## Task to carry out
The answer consists solely of the lines running from the one with "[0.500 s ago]" through the final line below, transcribed exactly and without any pictures.
____
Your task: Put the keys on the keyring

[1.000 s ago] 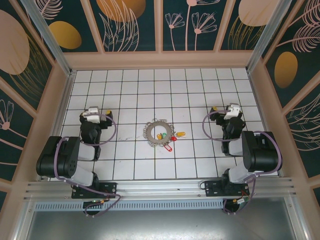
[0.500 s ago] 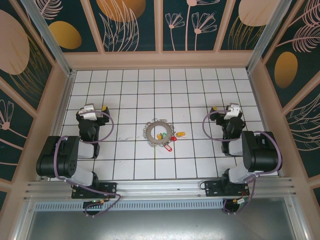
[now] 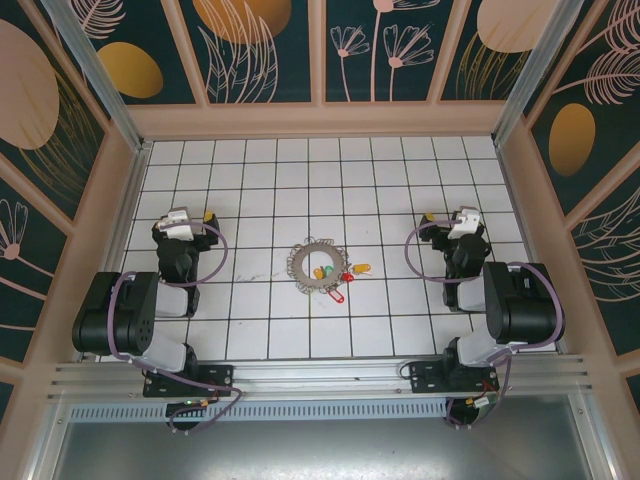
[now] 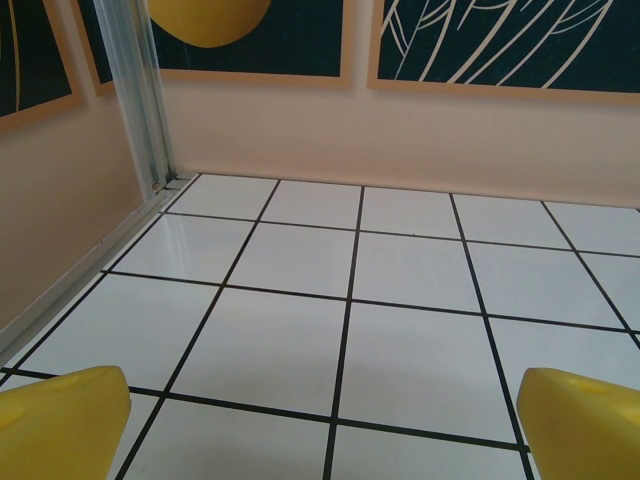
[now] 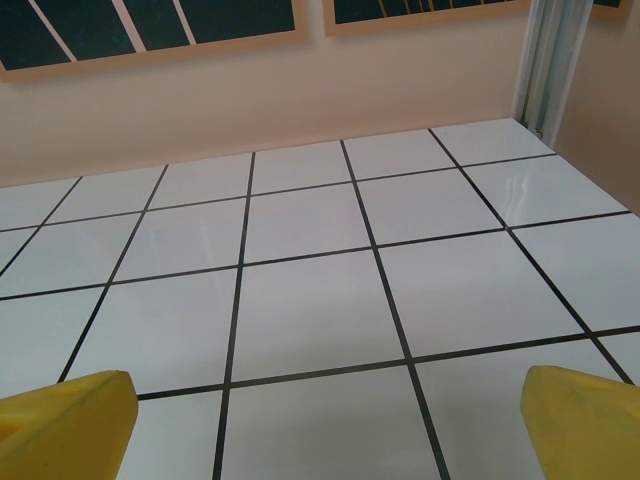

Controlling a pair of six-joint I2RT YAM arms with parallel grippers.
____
## Output of the task
[0.500 s ago] 
[now] 
[now] 
[now] 

Controlling a pair of six-joint I2RT YAM arms with parallel grippers.

Nothing more is required for this answer.